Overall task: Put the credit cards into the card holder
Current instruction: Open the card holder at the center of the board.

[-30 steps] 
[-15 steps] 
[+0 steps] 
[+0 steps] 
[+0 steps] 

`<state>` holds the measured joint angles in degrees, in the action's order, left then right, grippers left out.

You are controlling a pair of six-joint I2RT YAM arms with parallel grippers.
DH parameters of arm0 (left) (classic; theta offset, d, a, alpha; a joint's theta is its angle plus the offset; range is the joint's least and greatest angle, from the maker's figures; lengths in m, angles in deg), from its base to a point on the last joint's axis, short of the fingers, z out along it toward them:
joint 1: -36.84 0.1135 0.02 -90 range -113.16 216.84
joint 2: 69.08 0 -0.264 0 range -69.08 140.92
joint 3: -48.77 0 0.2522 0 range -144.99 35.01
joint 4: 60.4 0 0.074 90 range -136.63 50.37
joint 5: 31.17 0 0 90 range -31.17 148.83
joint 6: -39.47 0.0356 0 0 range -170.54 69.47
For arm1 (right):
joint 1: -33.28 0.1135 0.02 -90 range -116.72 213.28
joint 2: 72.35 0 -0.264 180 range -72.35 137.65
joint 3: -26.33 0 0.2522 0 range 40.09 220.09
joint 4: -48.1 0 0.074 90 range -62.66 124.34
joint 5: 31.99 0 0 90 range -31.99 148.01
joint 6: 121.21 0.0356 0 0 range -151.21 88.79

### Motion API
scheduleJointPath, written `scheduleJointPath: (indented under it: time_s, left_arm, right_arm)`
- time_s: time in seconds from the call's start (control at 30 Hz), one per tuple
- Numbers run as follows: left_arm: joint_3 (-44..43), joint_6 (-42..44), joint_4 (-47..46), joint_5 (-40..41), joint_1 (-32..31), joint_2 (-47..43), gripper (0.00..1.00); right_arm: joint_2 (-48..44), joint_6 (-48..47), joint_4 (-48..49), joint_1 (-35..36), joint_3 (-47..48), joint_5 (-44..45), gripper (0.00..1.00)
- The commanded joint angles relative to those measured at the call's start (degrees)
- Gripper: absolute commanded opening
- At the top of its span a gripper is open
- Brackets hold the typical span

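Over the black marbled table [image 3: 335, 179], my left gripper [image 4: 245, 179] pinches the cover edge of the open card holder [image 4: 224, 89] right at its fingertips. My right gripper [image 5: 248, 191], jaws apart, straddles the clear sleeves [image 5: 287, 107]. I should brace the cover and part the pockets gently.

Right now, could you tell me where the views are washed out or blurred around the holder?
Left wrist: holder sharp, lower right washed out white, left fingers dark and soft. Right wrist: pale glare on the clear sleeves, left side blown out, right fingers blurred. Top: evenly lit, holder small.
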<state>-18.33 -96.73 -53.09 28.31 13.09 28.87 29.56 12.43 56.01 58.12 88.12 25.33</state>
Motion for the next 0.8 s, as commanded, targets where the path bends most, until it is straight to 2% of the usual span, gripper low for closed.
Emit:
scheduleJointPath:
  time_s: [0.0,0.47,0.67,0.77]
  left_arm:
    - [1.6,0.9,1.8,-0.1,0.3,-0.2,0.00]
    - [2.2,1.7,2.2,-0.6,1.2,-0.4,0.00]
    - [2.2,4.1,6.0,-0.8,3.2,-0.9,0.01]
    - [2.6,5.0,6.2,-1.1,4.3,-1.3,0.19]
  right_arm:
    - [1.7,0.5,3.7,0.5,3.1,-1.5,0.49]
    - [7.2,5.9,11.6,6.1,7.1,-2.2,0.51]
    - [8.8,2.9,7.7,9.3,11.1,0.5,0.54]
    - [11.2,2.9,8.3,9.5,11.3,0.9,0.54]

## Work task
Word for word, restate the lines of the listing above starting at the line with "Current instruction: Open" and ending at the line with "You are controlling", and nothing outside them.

## Answer box
Current instruction: Open the card holder at the center of the board.

[-30 steps] 
[-15 steps] 
[+0 steps] 
[+0 steps] 
[+0 steps] 

`<state>` holds the measured joint angles in degrees, in the action's order, left then right, grippers left out.

You are controlling a pair of six-joint I2RT YAM arms with parallel grippers.

As written, the answer is complete.